Penerapan undang-undang di Polandia baru memasuki tahap penerapan - pada tanggal 9 November, batas waktu untuk menunjukkan operator layanan utama telah berakhir, dan pada saat keputusan administratif sedang disampaikan. Dalam hal perawatan kesehatan, operator layanan utama ditunjukkan oleh Menteri Kesehatan.

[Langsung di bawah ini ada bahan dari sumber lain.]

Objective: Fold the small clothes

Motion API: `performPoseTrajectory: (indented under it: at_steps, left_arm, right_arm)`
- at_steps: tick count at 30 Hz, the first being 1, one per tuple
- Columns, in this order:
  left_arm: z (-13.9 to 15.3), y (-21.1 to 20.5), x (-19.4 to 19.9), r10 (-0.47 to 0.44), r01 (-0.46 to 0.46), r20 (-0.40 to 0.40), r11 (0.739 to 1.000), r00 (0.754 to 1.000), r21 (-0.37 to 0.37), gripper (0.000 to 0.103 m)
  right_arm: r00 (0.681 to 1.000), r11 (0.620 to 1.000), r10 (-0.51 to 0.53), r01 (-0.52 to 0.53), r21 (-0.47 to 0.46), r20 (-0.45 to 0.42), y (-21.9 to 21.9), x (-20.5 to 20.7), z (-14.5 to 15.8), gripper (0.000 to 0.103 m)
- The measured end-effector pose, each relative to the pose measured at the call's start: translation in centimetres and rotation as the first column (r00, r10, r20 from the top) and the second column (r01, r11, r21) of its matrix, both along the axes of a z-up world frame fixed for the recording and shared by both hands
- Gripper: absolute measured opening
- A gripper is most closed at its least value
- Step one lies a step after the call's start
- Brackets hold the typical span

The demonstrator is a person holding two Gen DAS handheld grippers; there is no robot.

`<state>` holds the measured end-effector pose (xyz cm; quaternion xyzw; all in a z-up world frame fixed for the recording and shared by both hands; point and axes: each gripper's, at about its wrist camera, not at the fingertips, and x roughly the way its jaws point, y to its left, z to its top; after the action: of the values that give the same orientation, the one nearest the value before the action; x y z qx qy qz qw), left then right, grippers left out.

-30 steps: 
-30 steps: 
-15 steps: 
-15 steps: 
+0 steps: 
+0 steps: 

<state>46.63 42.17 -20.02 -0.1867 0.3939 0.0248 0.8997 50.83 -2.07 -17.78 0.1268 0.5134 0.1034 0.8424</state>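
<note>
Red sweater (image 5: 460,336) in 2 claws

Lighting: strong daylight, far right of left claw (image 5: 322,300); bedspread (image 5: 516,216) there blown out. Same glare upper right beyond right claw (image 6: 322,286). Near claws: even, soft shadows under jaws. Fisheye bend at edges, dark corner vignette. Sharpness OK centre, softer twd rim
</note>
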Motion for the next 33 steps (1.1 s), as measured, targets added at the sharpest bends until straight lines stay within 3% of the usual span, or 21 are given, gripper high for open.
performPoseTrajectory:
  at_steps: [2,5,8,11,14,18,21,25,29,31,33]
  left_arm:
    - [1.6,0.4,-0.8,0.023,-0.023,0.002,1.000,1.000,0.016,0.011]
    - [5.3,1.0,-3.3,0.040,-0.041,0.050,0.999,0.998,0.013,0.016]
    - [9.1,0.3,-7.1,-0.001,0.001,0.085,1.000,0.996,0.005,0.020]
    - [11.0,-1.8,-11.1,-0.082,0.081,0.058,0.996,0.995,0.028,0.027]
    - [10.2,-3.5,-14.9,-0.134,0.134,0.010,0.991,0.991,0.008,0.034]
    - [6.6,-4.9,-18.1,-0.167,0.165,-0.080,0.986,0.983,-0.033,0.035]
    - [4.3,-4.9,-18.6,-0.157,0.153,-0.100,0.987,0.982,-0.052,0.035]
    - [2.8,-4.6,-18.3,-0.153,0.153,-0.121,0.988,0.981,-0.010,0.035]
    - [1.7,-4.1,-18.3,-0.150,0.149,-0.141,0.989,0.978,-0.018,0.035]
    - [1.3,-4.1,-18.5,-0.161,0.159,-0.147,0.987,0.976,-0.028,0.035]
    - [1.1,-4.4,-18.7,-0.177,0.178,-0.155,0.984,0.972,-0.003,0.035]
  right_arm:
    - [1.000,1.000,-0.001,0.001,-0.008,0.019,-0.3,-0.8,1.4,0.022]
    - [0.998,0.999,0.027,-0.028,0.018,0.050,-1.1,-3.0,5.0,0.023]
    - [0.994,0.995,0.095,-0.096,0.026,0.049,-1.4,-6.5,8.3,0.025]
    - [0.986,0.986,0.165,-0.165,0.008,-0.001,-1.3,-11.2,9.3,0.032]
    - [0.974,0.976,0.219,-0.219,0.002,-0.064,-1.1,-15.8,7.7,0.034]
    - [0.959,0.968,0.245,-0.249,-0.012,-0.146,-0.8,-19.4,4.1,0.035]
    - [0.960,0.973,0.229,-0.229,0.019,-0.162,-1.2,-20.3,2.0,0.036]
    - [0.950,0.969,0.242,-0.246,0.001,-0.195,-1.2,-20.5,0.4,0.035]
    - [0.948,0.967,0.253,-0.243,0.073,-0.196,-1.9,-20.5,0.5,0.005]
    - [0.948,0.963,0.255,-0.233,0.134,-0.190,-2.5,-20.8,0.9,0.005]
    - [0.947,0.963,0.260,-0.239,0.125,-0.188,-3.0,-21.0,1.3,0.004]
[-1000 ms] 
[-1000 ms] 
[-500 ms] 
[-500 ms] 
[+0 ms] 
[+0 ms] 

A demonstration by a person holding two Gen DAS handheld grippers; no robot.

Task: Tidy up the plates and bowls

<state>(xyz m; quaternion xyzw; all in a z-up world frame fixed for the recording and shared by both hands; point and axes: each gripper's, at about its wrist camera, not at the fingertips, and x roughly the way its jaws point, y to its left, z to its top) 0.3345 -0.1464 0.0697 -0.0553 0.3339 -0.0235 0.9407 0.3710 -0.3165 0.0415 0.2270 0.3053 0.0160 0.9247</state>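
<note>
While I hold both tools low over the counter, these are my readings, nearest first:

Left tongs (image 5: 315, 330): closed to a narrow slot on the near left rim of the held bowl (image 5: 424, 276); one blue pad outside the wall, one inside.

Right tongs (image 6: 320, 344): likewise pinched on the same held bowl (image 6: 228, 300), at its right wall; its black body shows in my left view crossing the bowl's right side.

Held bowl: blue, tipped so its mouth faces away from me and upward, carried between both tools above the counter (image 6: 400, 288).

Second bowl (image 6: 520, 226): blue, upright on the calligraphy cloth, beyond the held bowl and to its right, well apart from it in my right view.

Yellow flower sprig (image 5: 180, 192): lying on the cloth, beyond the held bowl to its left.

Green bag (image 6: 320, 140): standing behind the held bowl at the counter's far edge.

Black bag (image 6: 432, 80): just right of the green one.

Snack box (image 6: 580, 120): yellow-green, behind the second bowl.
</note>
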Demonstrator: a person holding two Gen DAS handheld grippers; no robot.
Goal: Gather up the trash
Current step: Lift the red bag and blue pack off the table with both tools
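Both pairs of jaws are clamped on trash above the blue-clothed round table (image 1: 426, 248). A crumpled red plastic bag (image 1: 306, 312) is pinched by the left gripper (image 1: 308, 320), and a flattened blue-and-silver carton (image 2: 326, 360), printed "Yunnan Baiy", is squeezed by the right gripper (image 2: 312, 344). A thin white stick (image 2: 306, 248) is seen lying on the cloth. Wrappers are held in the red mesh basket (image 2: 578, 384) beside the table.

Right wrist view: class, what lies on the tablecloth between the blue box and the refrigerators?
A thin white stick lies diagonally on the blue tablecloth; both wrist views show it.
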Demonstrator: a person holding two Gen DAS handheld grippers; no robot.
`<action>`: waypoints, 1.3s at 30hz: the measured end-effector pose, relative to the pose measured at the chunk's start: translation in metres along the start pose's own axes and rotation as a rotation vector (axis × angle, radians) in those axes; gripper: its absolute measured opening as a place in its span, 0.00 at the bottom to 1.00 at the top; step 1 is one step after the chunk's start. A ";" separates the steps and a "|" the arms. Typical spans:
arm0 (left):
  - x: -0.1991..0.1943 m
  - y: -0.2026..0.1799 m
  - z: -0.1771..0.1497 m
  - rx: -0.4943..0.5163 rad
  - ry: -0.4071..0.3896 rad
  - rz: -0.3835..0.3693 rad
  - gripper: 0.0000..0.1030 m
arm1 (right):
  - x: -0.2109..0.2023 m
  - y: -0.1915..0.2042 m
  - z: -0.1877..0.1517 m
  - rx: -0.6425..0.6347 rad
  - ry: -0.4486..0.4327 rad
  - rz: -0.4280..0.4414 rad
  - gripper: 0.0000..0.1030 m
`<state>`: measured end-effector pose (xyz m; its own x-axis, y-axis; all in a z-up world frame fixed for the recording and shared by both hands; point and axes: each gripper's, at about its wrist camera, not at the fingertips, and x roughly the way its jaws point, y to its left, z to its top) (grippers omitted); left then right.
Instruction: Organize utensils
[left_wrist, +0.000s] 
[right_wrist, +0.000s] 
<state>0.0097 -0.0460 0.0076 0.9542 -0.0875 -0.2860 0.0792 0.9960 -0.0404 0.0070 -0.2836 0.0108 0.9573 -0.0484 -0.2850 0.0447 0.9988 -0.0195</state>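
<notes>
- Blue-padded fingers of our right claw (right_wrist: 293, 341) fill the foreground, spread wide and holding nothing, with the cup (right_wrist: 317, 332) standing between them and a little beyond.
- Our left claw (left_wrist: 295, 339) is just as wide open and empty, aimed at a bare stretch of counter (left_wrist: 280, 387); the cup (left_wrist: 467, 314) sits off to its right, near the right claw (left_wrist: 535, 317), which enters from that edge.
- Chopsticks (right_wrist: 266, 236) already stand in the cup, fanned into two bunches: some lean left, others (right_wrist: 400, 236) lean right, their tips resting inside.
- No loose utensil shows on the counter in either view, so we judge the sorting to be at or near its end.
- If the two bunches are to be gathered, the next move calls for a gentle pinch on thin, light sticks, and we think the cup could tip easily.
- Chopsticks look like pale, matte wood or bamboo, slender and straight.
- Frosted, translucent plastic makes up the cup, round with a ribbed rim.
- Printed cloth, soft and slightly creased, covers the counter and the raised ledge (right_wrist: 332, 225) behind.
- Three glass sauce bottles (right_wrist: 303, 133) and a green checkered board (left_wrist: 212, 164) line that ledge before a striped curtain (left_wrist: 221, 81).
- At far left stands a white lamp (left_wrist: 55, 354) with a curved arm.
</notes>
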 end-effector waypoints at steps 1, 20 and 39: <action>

- Masing-masing entitas yang ditunjukkan tentu saja dapat mengajukan banding atas keputusan ini, misalnya jika mereka yakin bahwa klasifikasi mereka salah. Kewajiban terkait adaptasi NIS telah dibagi menjadi tiga tahap yang berlangsung selama beberapa bulan. Setelah satu tahun, itu akan diselesaikan dengan audit keamanan, yang akan diulangi setiap dua tahun - jelas Marcin Jan Wachowski.
Biaya tinggi, sedikit spesialis
Beradaptasi dengan peraturan yang terkait dengan keamanan TI merupakan tantangan keuangan dan organisasi. Menurut para ahli, perwakilan perusahaan farmasi yang beroperasi di Polandia seharusnya memiliki masalah paling sedikit dengan ini. Biasanya ini adalah perusahaan global berteknologi tinggi dengan akses ke alat berbasis cloud, jadi penerapan NIS akan relatif sederhana di sini. Pedagang grosir dan apotek, yang biasanya menggunakan administrator jaringan eksternal, menghadapi tantangan yang lebih besar. Proses ini tentunya akan menjadi masalah terbesar bagi rumah sakit dan fasilitas medis, terutama karena alasan finansial.
- Kami baru-baru ini menyiapkan studi untuk entitas jenis ini untuk membantu mendapatkan pembiayaan untuk memastikan keamanan siber dan ternyata tidak ada dana untuk inovasi atau sektoral yang akan menutupi area ini. Jadi situasinya cukup sulit. Negara mewajibkan rumah sakit untuk melakukan ini, tetapi uangnya harus diperoleh dari anggaran mereka sendiri. Sementara itu, kita semua tahu bahwa situasi keuangan layanan kesehatan Polandia tidak cerah, kata Marcin Jan Wachowski
Namun, bahkan untuk perusahaan yang tidak takut dengan biaya beberapa ratus ribu zlotys, menemukan spesialis keamanan siber mungkin menjadi masalah. Yang tersedia di Polandia telah lama diminati oleh perusahaan Barat yang kaya. Akses ke nasihat hukum, yang akan diperlukan saat membuat dokumentasi atau pusat operasional khusus, di mana CSIRT (Computer Security Incident Response Team) akan menangkap dan memproses data insiden, tidak terlalu bermasalah.
Kurangnya dokumentasi dan prosedur hukum yang disesuaikan dengan persyaratan Undang-Undang membuat operator layanan utama terkena hukuman, yang dapat mencapai hingga dua juta zlotys (atau hingga dua kali lipat dari remunerasi untuk orang yang mengelola organisasi semacam itu). Salah satu kasus pertama, juga terkait dengan pelanggaran GDPR, baru-baru ini dilaporkan di Portugal, di mana Rumah Sakit Pusat Barreiro-Montijo didenda EUR 400.000 karena kelalaian memberikan akses ke data medis kepada banyak orang yang tidak melakukannya. harus memiliki akses seperti itu.